**Exercise**
Search each line below for the word "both" and list those that contain it.
**** Dataset entries ****
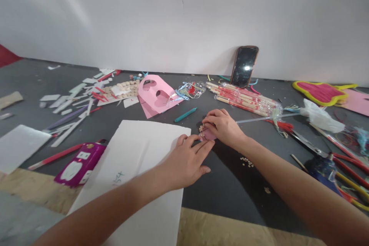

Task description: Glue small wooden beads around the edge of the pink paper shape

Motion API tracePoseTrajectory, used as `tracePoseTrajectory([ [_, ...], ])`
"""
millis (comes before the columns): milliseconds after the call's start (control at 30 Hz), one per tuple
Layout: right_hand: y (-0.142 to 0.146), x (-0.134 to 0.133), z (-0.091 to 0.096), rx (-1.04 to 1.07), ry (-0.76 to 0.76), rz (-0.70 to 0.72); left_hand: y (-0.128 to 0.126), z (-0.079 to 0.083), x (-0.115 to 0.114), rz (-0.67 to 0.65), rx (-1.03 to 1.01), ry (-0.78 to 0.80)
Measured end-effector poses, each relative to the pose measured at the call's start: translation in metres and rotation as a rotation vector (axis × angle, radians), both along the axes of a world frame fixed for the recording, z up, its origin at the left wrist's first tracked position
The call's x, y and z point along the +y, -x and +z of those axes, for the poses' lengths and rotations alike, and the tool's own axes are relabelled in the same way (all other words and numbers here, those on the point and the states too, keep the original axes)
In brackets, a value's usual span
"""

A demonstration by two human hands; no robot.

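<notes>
A small pink piece lies on the dark table, right of a white board. Tiny tan bits, perhaps small wooden discs, cluster along its left side. My right hand is bent over the piece from the right, its fingers drawn together at the bits; whatever sits between the fingertips is hidden. My left hand rests partly over the board's right edge, fingers stretched and spread, the tips touching the near edge of the pink piece. More tiny tan discs are scattered below my right wrist.
The white board extends under my left forearm. Beyond it are a teal pen, a pink cut-out card, packaged sticks and an upright phone. A purple box sits left; scissors and a glue gun lie right.
</notes>
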State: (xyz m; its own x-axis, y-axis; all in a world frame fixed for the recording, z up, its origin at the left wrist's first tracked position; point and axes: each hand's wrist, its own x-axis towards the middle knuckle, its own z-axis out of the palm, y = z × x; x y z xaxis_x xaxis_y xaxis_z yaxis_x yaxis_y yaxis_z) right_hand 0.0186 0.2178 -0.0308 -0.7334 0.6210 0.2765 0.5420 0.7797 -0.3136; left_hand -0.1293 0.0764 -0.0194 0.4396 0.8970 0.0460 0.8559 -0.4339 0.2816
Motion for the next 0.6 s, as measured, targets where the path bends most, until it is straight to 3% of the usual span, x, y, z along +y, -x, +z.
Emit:
tracePoseTrajectory([
  [600, -0.021, 0.001, 0.004, 0.031, -0.01, -0.05, 0.0, 0.002, -0.001, -0.013, 0.021, -0.016],
])
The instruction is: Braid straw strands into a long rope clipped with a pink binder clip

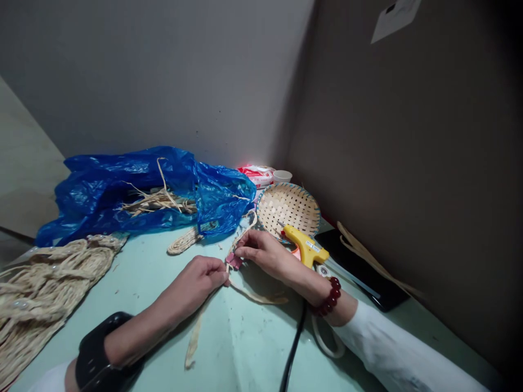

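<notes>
My left hand [202, 280] rests on the pale green table [253, 348], its fingers curled in a pinch on a flat straw strip [261, 298] that trails toward me. My right hand [261, 251] sits just beyond it, fingers pinched on a small pink clip [234, 261] fastened to the same strip. The two hands nearly touch at the clip. A red bead bracelet [329, 298] circles my right wrist and a black band [96, 351] my left forearm.
A yellow glue gun [305, 246] lies right of my right hand, its black cord [293, 348] running toward me. Behind it tilts a woven round basket [288, 209]. A blue plastic bag [134, 190] with straw fills the back left. Braided straw bundles [44, 283] lie at left.
</notes>
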The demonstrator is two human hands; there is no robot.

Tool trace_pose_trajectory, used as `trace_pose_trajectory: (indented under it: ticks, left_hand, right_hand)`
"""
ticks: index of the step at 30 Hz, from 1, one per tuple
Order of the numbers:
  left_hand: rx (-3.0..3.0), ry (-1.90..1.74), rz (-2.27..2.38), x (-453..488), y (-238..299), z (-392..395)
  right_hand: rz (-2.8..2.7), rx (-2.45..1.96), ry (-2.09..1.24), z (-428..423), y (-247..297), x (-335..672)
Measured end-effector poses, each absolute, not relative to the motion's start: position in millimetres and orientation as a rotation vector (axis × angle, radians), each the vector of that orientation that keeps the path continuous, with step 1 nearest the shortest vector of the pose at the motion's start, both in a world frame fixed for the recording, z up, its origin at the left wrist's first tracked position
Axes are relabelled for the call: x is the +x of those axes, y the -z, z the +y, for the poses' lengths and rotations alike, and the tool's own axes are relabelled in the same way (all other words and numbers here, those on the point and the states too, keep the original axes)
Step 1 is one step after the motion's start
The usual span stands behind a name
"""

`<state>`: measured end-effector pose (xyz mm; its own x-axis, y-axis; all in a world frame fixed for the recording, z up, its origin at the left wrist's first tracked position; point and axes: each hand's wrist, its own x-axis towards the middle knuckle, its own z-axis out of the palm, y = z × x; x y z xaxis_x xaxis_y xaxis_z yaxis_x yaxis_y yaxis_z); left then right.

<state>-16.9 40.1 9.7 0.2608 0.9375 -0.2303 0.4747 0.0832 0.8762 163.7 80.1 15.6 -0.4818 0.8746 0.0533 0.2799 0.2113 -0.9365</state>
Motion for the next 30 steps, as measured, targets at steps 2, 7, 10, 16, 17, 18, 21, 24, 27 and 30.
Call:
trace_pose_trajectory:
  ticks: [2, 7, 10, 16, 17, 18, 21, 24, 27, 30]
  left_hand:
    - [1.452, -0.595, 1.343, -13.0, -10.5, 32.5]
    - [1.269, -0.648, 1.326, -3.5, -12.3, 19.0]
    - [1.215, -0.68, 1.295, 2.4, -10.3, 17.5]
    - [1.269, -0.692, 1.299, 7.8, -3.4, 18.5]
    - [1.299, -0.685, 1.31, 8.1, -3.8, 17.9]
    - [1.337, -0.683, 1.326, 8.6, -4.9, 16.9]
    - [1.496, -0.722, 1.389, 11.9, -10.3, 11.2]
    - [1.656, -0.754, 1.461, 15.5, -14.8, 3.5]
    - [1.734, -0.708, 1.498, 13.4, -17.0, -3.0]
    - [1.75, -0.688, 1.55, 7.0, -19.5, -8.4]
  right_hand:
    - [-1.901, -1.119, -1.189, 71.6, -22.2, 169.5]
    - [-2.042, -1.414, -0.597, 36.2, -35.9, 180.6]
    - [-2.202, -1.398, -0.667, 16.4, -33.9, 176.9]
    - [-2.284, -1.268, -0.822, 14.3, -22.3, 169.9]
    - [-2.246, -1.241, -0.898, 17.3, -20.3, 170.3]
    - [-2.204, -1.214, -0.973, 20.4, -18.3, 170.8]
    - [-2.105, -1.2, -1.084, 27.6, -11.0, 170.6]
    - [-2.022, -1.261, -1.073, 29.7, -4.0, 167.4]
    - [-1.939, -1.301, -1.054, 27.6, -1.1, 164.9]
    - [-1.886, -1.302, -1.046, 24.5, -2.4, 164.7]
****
**Written answer**
Measured end-effector poses, each relative to the pose measured at the call's start: translation in metres and rotation as a rotation vector (axis × angle, radians), both along the axes of a world frame fixed for the recording, z up, its origin at the left wrist's first tracked position
Measured end-effector poses, each absolute, not relative to the motion's start: position in millimetres and orientation as a rotation vector (axis × angle, radians), each the vector of that orientation that keeps the path continuous, with step 1 nearest the shortest vector of the pose at the motion's start, both in a world frame fixed for the recording, z up, its origin at the left wrist's first tracked position

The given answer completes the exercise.